Crystal Amber Fund (CRS) have requisitioned a General Meeting at Allied Minds (ALM). Allied Minds is an investment company that invests in technology and life science businesses such as university spin-outs focused on the USA.

Crystal Amber aim to remove most of the board of Allied Minds and appoint two new directors. They claim the board has not acted in the best interests of shareholders with excessive HQ costs, insufficient excess cash distribution to shareholders and failure to deal with the excessive discount to net asset value (currently over 40%).

They also criticise the management incentive scheme that pays out 10% of gains on individual holdings while ignoring losses incurred across the whole portfolio. Comment: this is the kind of incentive agreement seen in some VCTs to which I have always objected as it’s simply irrational.

You can read more about the reasons for the requisition in an RNS announcement from Crystal Amber. There has been no reaction at the time of writing from Allied Minds.

Comment: Looking at the historic track record of Allied Minds this has been a less than successful company.

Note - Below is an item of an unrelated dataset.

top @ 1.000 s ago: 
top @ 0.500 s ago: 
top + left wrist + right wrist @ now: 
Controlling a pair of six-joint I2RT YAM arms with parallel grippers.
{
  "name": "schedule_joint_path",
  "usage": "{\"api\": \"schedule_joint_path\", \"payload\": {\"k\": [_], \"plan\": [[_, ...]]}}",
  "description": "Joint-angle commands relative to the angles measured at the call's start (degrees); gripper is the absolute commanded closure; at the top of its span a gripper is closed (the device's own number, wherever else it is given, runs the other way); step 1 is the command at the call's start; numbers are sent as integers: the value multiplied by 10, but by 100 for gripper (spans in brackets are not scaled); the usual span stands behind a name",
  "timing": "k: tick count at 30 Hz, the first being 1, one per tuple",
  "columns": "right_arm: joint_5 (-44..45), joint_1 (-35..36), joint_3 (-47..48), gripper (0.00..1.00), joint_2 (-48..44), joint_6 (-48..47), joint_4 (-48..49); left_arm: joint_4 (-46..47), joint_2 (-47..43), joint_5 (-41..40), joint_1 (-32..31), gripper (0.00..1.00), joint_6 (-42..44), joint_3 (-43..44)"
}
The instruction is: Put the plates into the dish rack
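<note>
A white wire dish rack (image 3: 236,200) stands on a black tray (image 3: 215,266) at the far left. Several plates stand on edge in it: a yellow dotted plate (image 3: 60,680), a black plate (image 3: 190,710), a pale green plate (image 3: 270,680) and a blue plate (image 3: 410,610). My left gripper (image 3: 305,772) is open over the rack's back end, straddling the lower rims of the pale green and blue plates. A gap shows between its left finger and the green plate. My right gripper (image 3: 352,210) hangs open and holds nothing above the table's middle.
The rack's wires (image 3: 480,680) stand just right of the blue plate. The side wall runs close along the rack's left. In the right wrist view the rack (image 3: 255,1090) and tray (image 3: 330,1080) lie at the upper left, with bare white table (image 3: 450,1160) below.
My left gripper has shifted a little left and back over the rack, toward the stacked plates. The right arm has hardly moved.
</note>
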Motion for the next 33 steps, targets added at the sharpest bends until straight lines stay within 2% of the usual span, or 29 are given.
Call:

The share price peaked at 700p in mid-2015 after listing in 2014 and is now about 50p. I always favour such requisitions when companies clearly need a revolution and regret that we do not see them more frequently. Engagement behind the scenes, as was apparently attempted by Crystal Amber, is rarely successful in achieving substantial change. Shareholders can make their own mind up about the votes at the General Meeting but they should also urge the board of Allied Minds not to waste a great deal of money (i.e. shareholders’ funds) on defending against it. That often happens in such circumstances.

Note: I have had never had an interest in either company.

Roger Lawson (Twitter: https://twitter.com/RogerWLawson )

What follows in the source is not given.